Наступает молчание. И опять череда холмов безмолвно оплывает спутников с двух сторон. Тянутся все те же рощи, виноградники, фисташковые деревья на скалистых вершинах. Это однообразие утомляет Иоанна, он не выдерживает больше окружающей их со всех сторон тишины, в которой слышен лишь шелест листьев и постукивание пенала при каждом шаге Иуды.
– А куда мы идем, учитель?
– Мы просто идем. Дорога нас ведет, в ней смысл.
– Но дорога ведь нас куда-то приведет?
– Несомненно.
– А там, куда она нас приведет, нас никто не ждет? - Иоанн тщательно подбирает слова и выстраивает вопросы, ибо всякий разговор с учителем воспринимается им как философская беседа, а не как праздная болтовня. Весомое немногословие Иисуса стало вторым искушением Иоанна.

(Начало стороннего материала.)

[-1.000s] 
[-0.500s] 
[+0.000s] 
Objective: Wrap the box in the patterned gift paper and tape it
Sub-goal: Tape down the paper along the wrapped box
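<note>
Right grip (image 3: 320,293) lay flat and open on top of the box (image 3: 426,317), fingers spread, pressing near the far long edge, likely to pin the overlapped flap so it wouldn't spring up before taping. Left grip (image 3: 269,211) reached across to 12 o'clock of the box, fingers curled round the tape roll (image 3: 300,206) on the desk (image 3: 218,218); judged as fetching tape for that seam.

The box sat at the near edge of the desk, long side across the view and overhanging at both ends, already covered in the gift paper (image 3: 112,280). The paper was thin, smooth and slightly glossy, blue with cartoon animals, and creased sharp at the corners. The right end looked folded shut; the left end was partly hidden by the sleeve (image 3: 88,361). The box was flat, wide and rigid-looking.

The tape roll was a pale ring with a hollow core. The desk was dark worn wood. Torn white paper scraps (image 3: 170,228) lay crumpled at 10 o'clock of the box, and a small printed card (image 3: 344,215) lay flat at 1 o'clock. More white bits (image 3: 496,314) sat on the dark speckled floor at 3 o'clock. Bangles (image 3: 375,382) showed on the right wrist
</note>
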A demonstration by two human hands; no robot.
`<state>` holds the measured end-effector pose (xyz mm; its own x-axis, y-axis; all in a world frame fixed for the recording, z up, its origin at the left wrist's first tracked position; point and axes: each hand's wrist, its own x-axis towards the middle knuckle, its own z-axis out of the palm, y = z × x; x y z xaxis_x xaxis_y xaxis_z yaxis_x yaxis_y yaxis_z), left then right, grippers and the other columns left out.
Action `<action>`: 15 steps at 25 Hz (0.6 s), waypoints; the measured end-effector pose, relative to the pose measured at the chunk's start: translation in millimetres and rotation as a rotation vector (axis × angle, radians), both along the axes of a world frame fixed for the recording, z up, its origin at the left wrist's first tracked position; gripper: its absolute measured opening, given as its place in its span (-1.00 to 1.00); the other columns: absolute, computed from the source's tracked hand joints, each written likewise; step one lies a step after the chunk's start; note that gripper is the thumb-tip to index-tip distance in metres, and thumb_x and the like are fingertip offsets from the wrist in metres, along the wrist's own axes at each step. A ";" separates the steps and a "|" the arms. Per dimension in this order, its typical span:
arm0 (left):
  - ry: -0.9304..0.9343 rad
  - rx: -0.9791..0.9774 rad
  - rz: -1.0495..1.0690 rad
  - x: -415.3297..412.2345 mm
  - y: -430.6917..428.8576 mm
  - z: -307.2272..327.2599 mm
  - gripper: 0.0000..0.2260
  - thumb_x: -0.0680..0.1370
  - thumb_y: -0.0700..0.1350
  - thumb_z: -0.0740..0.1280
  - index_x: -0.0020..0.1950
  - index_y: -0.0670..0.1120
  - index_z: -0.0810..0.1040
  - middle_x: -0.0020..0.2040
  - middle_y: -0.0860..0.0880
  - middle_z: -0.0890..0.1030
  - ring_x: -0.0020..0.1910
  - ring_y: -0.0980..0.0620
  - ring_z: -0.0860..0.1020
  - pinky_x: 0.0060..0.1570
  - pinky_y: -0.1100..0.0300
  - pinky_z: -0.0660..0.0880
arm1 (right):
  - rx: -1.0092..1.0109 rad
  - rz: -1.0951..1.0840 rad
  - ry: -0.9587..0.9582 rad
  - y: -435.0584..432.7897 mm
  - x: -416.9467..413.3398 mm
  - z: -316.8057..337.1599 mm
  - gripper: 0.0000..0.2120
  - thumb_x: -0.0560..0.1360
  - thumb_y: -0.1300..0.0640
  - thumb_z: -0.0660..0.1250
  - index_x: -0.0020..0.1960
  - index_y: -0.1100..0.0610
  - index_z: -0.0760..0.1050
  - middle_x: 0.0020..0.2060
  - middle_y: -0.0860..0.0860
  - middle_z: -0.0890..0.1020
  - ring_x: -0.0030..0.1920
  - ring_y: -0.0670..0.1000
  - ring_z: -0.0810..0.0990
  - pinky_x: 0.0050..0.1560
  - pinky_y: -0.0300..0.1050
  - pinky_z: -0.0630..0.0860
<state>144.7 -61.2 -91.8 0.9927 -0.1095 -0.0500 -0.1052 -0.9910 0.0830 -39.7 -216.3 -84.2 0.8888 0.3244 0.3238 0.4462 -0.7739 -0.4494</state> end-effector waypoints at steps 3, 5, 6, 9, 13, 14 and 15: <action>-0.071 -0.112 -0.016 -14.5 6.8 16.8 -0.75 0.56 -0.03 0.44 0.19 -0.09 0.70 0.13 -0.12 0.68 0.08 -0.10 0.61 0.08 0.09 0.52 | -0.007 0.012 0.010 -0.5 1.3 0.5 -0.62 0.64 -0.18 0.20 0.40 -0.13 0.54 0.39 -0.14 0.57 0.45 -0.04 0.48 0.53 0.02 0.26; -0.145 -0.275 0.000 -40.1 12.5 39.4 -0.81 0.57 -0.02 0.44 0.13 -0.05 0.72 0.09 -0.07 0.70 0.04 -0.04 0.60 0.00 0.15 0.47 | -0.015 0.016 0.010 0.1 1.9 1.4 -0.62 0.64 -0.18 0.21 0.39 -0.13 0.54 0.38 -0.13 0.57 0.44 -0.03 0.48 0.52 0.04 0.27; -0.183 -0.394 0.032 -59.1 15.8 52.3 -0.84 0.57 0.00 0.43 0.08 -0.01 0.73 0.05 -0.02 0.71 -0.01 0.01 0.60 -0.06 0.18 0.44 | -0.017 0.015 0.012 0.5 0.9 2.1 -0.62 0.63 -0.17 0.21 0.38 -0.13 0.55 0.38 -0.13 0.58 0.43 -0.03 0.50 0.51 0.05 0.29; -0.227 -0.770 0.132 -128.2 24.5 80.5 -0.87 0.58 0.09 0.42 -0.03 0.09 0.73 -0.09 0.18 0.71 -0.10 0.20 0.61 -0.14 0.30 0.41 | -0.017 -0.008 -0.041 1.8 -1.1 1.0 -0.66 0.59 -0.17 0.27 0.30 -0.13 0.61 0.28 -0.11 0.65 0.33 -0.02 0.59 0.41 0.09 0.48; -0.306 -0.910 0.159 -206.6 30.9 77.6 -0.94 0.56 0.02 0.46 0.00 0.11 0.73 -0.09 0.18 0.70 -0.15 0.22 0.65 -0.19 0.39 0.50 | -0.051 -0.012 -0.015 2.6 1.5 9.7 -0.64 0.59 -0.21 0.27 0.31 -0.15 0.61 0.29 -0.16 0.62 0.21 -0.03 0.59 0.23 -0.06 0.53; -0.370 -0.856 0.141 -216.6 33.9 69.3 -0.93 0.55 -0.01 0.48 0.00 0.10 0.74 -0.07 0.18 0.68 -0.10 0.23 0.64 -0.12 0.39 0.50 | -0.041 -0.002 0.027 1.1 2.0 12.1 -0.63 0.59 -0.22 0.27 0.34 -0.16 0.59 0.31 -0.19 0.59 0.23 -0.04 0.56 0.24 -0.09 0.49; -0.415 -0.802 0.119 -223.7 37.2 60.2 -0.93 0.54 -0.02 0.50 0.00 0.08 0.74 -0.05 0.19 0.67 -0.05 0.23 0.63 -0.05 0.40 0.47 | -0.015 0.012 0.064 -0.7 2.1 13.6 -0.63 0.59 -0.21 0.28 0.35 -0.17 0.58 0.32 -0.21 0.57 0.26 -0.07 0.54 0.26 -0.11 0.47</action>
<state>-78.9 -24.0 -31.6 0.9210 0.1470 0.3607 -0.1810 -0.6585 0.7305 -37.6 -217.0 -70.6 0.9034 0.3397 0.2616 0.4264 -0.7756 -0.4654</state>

Ему бы научиться так значительно и просто хранить молчание. Теперь ему приходится следить за своей речью, умнея на своих собственных глазах. Язык Иоанна выровнялся, стал глубокомысленнее. – Ведь в дорогу отправляются ради встречи, - мудро заключает он.
– Встречи будут. Но нас никто не ждет.
– Значит, мы идем, чтобы идти, - рассуждает он дальше. - Но так можно уйти очень далеко. На край света, где кончается земля и начинается Океан.
– Не дальше Царства Небесного, мой мальчик. Никому не уйти дальше него.
– Так мы идем в Царство Небесное?
– Именно. Все туда идут.
– Все.
Иисус кивает головой.
– Все-все? И праведники, и грешники?
– Все, в ком есть душа.
– Расскажи, учитель.
– Все кончается для человеческих душ Царством Небесным.